(Task requirements)
Among the entries below, how many lines contain "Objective"? Answer with the number only.

● ● ●

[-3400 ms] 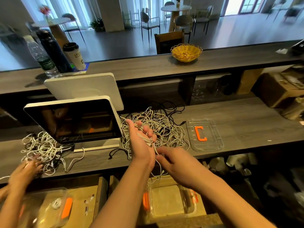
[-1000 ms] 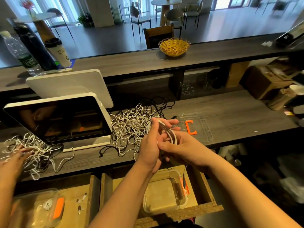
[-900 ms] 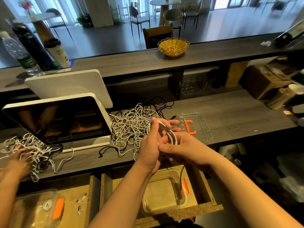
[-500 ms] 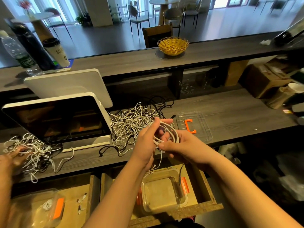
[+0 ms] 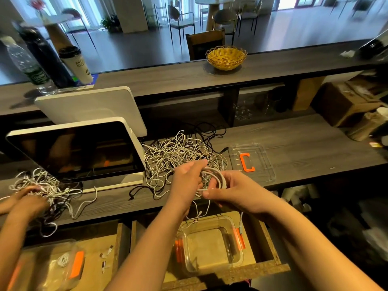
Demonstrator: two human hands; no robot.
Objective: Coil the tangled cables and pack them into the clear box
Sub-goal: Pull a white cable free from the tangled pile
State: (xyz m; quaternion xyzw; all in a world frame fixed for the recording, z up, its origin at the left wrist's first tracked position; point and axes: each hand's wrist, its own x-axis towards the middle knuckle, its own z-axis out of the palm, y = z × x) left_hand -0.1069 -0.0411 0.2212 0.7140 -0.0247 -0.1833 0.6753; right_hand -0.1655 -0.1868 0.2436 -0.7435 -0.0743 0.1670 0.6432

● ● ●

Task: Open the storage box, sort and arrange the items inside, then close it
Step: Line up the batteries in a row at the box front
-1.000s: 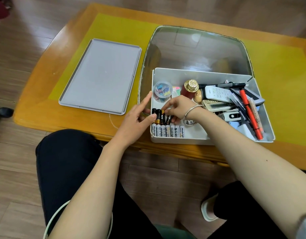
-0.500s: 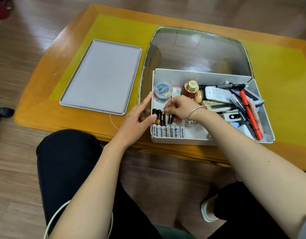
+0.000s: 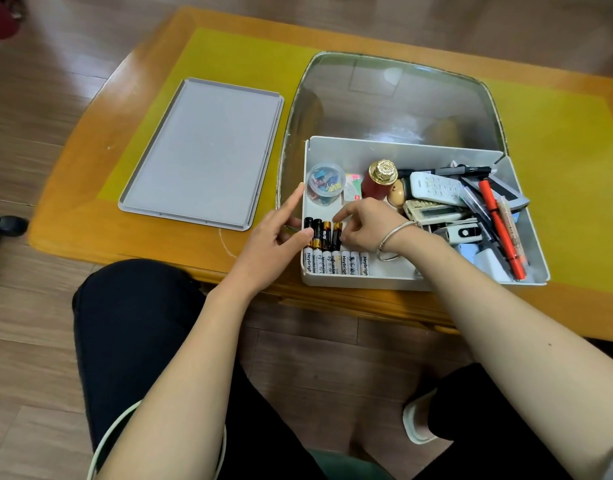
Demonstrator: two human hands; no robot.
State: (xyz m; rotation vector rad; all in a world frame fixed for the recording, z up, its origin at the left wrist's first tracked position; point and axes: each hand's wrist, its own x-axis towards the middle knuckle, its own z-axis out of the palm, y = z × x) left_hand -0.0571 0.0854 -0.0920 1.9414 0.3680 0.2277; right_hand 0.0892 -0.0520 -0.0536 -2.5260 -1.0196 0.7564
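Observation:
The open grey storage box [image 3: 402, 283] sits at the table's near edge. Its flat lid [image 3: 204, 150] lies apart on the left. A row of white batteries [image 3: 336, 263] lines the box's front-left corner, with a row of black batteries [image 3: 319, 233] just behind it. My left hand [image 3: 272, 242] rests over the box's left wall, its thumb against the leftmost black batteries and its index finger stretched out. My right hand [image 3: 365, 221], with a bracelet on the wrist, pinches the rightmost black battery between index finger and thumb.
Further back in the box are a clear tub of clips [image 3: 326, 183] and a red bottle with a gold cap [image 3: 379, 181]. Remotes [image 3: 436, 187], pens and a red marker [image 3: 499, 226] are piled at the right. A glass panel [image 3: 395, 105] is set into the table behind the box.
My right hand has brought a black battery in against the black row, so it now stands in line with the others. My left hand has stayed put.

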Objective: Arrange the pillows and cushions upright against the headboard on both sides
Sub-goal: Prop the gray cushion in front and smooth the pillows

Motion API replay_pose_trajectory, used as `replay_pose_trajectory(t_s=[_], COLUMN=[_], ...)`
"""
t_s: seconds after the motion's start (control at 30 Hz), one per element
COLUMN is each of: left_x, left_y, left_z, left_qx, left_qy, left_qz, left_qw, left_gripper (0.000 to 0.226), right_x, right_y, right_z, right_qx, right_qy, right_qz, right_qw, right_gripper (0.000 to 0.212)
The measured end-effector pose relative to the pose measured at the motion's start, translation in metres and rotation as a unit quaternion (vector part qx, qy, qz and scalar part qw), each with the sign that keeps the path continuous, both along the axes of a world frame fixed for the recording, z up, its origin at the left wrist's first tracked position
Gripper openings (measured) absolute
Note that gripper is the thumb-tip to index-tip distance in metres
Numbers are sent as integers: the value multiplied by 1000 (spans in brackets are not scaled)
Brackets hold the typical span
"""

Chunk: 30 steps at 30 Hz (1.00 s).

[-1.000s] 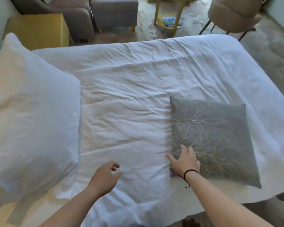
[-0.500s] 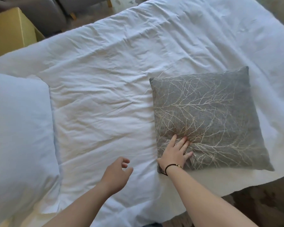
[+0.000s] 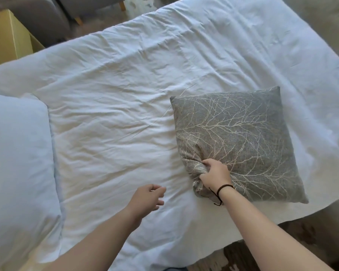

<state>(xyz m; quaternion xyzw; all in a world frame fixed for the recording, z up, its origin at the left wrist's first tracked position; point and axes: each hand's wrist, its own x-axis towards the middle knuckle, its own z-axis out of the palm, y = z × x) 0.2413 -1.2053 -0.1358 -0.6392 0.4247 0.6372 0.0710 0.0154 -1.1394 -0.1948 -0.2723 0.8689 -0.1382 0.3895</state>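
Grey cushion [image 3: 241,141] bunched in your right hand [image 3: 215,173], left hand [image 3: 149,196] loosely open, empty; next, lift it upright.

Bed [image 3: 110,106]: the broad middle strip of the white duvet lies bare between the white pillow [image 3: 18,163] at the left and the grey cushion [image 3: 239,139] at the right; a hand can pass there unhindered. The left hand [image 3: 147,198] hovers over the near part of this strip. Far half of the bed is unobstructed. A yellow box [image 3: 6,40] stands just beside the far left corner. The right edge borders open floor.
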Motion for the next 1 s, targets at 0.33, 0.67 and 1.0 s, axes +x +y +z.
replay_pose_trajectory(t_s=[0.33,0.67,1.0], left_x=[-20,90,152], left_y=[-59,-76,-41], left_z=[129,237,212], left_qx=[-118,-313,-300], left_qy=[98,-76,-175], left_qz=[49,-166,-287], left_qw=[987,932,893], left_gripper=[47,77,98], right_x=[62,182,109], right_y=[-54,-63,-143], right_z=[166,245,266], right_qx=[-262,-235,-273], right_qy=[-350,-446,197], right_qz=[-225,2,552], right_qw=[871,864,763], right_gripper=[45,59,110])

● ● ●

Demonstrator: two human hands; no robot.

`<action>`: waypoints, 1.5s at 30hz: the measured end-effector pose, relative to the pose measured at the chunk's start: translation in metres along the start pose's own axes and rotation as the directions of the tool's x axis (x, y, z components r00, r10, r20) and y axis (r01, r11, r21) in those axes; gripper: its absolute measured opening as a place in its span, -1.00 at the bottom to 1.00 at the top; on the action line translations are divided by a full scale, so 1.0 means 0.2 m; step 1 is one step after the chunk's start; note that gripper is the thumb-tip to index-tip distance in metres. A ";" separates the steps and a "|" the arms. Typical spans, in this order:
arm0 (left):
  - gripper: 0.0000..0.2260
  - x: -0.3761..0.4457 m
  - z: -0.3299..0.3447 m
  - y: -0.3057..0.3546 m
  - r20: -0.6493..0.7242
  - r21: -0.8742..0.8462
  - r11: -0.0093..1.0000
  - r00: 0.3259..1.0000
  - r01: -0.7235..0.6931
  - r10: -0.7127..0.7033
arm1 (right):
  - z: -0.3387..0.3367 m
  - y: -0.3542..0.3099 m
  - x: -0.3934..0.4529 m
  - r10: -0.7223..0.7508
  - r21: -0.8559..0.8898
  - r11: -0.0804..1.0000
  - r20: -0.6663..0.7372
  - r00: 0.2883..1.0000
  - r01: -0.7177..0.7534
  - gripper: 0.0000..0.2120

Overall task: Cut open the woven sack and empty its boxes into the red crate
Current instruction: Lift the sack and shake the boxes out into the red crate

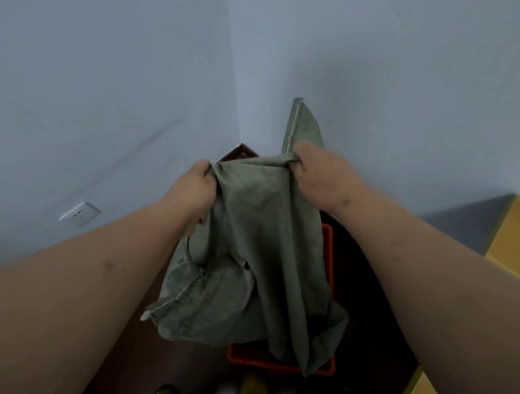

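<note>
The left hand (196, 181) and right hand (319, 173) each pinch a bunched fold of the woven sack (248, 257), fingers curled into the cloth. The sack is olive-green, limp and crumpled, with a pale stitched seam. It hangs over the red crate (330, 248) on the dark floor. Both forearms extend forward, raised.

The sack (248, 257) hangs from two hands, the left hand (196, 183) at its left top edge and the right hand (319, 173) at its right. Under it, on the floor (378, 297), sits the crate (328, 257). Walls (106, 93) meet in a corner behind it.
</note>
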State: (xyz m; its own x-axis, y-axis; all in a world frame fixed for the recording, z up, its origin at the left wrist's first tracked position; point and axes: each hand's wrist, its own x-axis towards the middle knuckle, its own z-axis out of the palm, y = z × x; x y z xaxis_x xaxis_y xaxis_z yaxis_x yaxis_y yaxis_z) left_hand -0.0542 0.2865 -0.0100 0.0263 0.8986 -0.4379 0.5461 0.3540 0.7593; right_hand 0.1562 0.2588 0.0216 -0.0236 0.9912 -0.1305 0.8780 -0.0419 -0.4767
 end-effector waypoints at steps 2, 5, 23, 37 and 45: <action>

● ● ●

(Answer to the exercise)
2